I was better at saying goodbye than I was at building anything worth staying for.
The last six years were an anomaly in my life. Being in one place for that long, having the same friends for more than a year or two at a time wasn't how my life worked, and I'd stupidly gotten used to it.
And I had only myself to blame. Well... and Gryffen Kingman. He was the one who'd charmed me into being his friend when he noticed we were checking out the same guy in class, and then later when we were checking out the same girl. Who he'd asked out... for me.
We'd been practically connected at the hip since that day.
So really, all this mess of being comfortable for the first time in my life was his fault.
Twenty minutes later, I was climbing the stairs to the third floor of the library. Up here it was always quiet, with row after row of dusty stacks housing books that hadn't been checked out since before I was born, old storage rooms that held mysteries untold, and the occasional hidden alcove perfect for private conversations.
Or other much more fun activities.
I heard voices before I saw anything, low and hushed coming from somewhere deeper in the stacks. Following the sound, I turned a corner and stopped.
Gryff was pressed against the end of a bookshelf, his eyes closed and his hands tangled in the dark hair of someone kneeling in front of him.
Oops.
I definitely should look away.
I was going to. In three...two...what the fuck?
It took my brain a moment to process who the other person was. Xander Rosemount, looking nothing like his cocky teammate who'd just been drafted to the Miami Sharks.
I wasn't shocked Gryff was getting his rocks off with Xan. They'd been pretty good at sneaking around to the casual observer. But I knew Gryff better than anyone at this point, besides his twin brother Flynn.
I saw the way Xander's eyes had followed Gryff, the way one of them would disappear at a party, then the other, only to see Xan return with some beard burn and Gryff with a lazy, satisfied grin on his face. What surprised me was I thought they'd broken it off during spring break.
He’d been a wreck that week and only his trip to LA had distracted him from the depths of breakup despair.
Guess I was wrong.
My first instinct was to back away quietly and pretend I'd never been here. This was clearly private, and something Gryff hadn't shared with me yet, and I should respect that and leave them alone.
But I couldn't seem to look away.
I already knew Gryff was a hottie with a body. Football players and those butts in tight pants were half of what continued to confirm to me that I was well and truly bi. Even if most of my attempts to date men were duds.

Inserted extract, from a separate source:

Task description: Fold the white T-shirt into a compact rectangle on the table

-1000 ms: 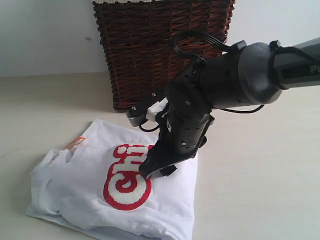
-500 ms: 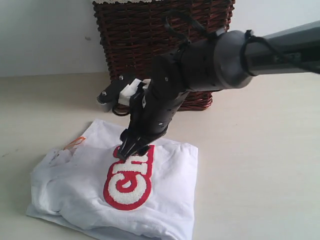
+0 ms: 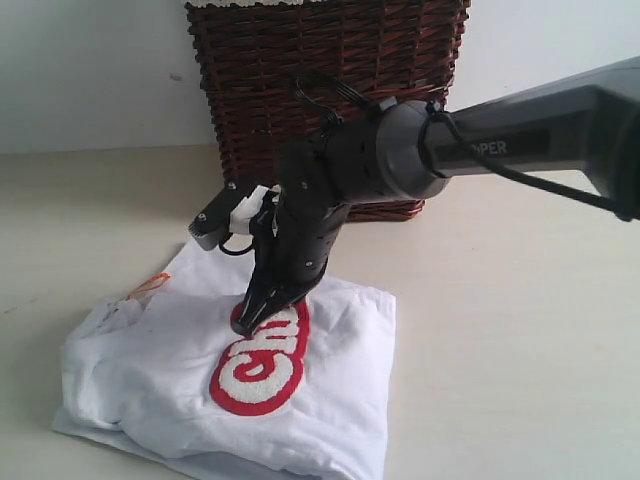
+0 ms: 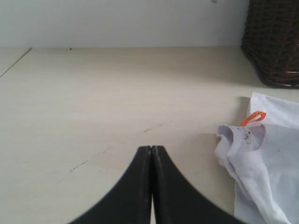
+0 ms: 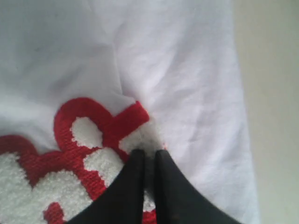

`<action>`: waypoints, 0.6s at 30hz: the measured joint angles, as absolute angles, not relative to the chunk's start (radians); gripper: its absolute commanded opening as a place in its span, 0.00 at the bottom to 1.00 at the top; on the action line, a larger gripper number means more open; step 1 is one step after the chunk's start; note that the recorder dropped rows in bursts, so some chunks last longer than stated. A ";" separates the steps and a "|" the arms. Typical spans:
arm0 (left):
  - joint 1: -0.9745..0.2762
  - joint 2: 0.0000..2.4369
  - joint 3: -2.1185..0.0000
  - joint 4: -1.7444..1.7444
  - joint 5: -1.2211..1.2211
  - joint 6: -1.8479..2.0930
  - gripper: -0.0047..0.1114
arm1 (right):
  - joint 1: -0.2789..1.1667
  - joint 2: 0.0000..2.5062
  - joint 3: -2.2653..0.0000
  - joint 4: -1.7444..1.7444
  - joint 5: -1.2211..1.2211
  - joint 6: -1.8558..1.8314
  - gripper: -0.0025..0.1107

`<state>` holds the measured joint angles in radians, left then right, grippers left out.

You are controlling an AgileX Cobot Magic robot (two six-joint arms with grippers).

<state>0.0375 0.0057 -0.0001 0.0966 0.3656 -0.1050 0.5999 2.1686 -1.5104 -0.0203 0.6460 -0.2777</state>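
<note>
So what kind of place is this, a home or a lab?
Likely a robot test bench staged as a laundry corner: bare cream table, plain wall, a wicker basket and a white T-shirt under a robot arm.

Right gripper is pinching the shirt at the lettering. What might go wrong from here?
The right gripper pinches only a small pucker of the T-shirt at the lettering; it may slip, or lift one layer and undo the fold. The left gripper is shut over the table, off the cloth, so the bundle may drag. The basket close by could be bumped.
</note>
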 measured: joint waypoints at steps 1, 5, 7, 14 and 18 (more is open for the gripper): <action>0.038 0.006 0.000 0.097 0.366 -0.105 0.04 | 0.600 2.164 -1.510 -0.020 0.648 -0.278 0.02; 0.038 0.006 0.000 0.097 0.366 -0.105 0.04 | 0.600 2.113 -1.510 -0.026 0.665 -0.278 0.02; 0.038 0.006 0.000 0.097 0.366 -0.105 0.04 | 0.600 2.074 -1.510 -0.028 0.673 -0.278 0.02; 0.038 0.006 0.000 0.097 0.366 -0.105 0.04 | 0.600 2.019 -1.494 -0.246 0.660 -0.031 0.02; 0.038 0.006 0.000 0.097 0.366 -0.105 0.04 | 0.600 2.021 -1.433 -0.522 0.638 0.279 0.02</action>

But seeing my bestie with his pants open, slung low around his hips, Xan's hand pushing his shirt up to caress abs that didn't quit, all while Gryff had his dick pumping in and out of Xan's mouth in a way that had them both groaning... well, damn if that didn't give me tingles in all the right places.
Until Gryff dragged his eyes open and looked right at me down the row of bookshelves.
Then he winked at me, bit his bottom lip, closed his eyes tight, and let out a muffled groan that clearly indicated he was coming.
My brain finally caught up with my body, or vice versa, because I spun around the corner and clasped the far edge of the end cap. What the hell was wrong with me? I would never, ever put my friendship with Gryff in jeopardy by even considering dirty thoughts about him. Now I was going to have the image of him coming seared into my brain.
Nope. No. Not acceptable. I'd need to cram my head full of numbers, math, accounting, statistics, anything else. Where wasPrinciples of Managerial Accounting when you needed it?
I was about to make the world's fastest sprint back to my dorm to take a cold shower and scrub out my eyes and brain, but then I heard footsteps on the stairs, voices getting closer, and my protective best friend call of duty kicked in.
If someone found them like this, college was a monster for gossip and Xander wasn't out, as far as I knew. And while Gryff had never hidden his sexuality, this was still his teammate.
Without thinking, I positioned myself to stand with my back at the entrance to the row they were in, keeping watch for anyone who might wander into this section and blocking the view. I grabbed a dusty book from the shelf and flipped it open just to look like I actually belonged there. I could hear hushed voices, movement, the sound of someone being pressed against a bookshelf.
“Someone's coming,” I whispered urgently as I heard footsteps approaching.
The sounds behind me went silent immediately. A few seconds later, a group of freshman-looking girls rounded the corner, chattering about their psychology final. I smiled and nodded as they passed, waiting until their voices faded before giving the all-clear.